Success in the year ahead will depend in finding new ways of doing things – but also, really doing what you say you’re going to do. Simon Hoyle reports
Historians will look back on the global financial crisis (GFC) as a painful but ultimately productive step in the development of the financial planning industry as a profession.
Perhaps more than any other single event, the GFC will be seen as marking the point at which the financial planning industry shifted from being a transactional, investment-and product- focused industry, to one offering principally strategic advice and services – and charging for the provision of those services rather than for the sale of products.
Andrew Inwood, the managing director and founder of brandmanagement, told the MLC/ Professional Planner Advice Forum 2010 that his firm’s research shows the demands of clients, particularly high-net-worth clients, have shifted fundamentally since the GFC.
Inwood said that pre-GFC, clients’ focus was on being offered the latest and greatest investment opportunities, and on generating superior investment performance. Clients valued a planner’s ability to deliver product, pick stocks and time markets.
Post-GFC, however, clients’ priorities have, understandably, shifted. Inwood said the GFC had “disturbed” clients, and planners cannot necessarily rely on old ways of doing business.
Those who have focused on product and have based a value proposition on promising investment performance run the risk of becoming redundant.
Inwood said the shift presents significant challenges and opportunities. There’s a great opportunity for planners to demonstrate clearly their “utility” – but at the same time, that’s the challenge. It’s not always clear, even in a planner’s own mind, exactly what their utility is.
For other things, it’s simple, Inwood said. When you buy a car you know how much power it has, what its fuel consumption is, and how it makes you feel. Those things are its utility. When you buy a computer, it’s how much RAM it has, the size of its hard drive, its processor speed and screen size.
“What is the utility you offer as a planner?” Inwood said.
“Unless you can articulate that clearly, there’s a problem. Unless you can articulate that clearly, they have no reason to use you.”
Financial planning, as a service, is clearly not becoming less relevant, Inwood said. In fact, financial planning is arguably a more relevant service today than it has ever been before.
“But I do not think it’s the type of relevance you think it is,” he said.
Financial planners do two things: they make people wealthier, obviously; but they also make people happier. And happiness is not linked to wealth.
“But the idea of control…means people are much more likely to be happy,” Inwood said. Selling a product may satisfy the wealth part of the issue; making people happy requires more. It requires more than making people feel like they are in control. It requires putting them in control.
Inwood said planners must be “authentic”, because “authenticity” and trust are “almost perfectly linked”. In other words, to win a client’s trust, a planner must actually be what they say they are; and they must actually do what they say they’re going to do. This is why making investment promises is a value proposition doomed to fail.
Kevin Bailey, principal and private client adviser with Shadforth Financial Group, said there are some things a planner can control, some things a planner can influence, and some things a planner can neither influence nor control.

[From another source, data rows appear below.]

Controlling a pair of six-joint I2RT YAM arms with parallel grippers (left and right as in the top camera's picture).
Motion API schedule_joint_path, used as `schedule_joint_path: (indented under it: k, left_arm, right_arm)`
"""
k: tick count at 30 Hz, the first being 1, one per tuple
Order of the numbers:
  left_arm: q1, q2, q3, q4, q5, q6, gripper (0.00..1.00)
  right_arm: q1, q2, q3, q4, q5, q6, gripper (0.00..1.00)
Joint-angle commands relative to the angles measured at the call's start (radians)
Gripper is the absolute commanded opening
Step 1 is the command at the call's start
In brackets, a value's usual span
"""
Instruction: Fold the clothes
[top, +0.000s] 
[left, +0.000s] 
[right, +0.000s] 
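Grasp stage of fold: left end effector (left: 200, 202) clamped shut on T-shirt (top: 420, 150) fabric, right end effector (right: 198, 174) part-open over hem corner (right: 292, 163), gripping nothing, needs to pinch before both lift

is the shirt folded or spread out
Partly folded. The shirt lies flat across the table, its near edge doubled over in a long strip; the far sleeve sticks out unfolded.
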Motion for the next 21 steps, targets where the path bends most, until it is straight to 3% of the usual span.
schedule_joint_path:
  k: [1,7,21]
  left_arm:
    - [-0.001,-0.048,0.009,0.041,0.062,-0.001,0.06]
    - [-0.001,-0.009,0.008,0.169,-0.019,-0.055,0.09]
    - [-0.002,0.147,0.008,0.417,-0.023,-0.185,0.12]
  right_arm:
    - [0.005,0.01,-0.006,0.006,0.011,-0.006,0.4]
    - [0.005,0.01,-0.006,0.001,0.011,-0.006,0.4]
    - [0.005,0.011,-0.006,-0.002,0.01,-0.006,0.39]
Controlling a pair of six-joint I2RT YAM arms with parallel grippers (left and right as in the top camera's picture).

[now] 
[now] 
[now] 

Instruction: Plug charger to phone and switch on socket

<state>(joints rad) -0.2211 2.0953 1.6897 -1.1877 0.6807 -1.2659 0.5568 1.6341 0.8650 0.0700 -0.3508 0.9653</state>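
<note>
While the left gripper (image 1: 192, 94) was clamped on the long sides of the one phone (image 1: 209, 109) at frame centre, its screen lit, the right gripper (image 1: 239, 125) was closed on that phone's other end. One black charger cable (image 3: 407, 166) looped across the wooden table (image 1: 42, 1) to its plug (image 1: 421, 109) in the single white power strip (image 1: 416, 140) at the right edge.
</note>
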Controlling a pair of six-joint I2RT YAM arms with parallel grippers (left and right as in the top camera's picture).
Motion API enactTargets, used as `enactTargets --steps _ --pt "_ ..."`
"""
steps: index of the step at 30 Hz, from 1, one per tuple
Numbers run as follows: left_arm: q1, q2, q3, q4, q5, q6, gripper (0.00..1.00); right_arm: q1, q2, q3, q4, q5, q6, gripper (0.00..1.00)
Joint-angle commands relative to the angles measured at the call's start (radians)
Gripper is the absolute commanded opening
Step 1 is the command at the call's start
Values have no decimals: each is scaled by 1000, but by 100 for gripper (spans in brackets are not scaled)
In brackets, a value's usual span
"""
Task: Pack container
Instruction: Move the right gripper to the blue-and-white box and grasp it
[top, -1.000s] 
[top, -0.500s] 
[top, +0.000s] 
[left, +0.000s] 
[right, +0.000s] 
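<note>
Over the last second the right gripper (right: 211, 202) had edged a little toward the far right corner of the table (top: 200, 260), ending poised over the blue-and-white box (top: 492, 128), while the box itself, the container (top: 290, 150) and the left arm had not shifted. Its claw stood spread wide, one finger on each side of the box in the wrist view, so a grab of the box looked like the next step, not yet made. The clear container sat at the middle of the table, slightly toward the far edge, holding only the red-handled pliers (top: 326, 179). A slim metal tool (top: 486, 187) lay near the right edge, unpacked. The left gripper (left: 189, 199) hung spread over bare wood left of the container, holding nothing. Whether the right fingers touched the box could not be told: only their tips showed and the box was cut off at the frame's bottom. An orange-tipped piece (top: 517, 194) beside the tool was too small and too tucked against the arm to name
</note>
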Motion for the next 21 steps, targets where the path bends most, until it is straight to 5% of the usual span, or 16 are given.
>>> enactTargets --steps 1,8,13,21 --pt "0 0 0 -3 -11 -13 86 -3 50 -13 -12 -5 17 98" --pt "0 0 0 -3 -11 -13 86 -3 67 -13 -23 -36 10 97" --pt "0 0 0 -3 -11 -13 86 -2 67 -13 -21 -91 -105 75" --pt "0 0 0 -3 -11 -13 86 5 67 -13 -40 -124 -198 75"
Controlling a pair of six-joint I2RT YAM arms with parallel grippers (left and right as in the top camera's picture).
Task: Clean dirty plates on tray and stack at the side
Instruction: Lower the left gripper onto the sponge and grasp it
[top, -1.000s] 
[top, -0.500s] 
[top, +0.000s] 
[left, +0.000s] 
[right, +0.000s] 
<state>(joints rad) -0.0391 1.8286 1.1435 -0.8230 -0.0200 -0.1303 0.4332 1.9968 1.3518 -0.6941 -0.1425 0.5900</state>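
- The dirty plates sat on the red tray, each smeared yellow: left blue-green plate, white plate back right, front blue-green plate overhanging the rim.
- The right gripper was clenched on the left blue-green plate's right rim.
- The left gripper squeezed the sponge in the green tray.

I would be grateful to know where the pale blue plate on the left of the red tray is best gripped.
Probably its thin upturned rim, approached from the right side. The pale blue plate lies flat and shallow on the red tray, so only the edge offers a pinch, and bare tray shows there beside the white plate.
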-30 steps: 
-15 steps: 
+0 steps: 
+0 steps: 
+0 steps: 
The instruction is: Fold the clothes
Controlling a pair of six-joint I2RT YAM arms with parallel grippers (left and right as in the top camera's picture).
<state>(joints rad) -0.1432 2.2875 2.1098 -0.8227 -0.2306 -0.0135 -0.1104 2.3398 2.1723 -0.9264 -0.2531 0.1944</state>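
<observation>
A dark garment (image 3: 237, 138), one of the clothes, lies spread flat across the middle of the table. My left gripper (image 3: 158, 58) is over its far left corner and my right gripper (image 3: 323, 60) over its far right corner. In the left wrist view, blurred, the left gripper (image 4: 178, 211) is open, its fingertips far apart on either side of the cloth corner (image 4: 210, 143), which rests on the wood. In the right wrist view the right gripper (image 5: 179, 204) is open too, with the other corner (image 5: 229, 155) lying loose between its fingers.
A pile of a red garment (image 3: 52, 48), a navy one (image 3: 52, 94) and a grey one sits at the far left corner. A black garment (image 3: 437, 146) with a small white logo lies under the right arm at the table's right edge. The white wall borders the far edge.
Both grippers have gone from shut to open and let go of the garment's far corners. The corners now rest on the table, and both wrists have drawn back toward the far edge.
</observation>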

Bailey said planners can control strategy, the advice they deliver and the range and quality of their services. Planners can influence a client’s goals and objectives, and the client’s discipline along the way. But planners can neither influence nor control investment markets, laws and regulations, or inflation.
Holding oneself out as being able to control these things undermines a planner’s authenticity. But that’s precisely the danger any planner faces if their offering is exclusively product-orientated, or if they make investment performance promises (either impliedly or explicitly).
Planning is about “problem solving, not product pushing”, Bailey said. Yet research by the consulting firm CEG has found that more than 80 per cent of planners are still investment centred.
These planners are “on a hiding to nothing”, Bailey said.
Peter Switzer, founder and principal of Switzer Financial Services, said the key to success in the year ahead will be “getting out of your comfort zone, and doing things you haven’t done before”.
“That’s what you’re going to have to do this year,” Switzer said.
“I think we’re going to have to come up with something to respond to the challenge.”
Switzer said that whether it’s welcome or not, change will be forced upon all planners in the year ahead. The old way of doing things may no longer be appropriate.
“If you keep doing the things you always did, you’ll get the same outcomes,” Switzer said.
“We want a different outcome. So what I say to you is, KO your complacency, you have to get out of your comfort zone, and embrace this year of change.”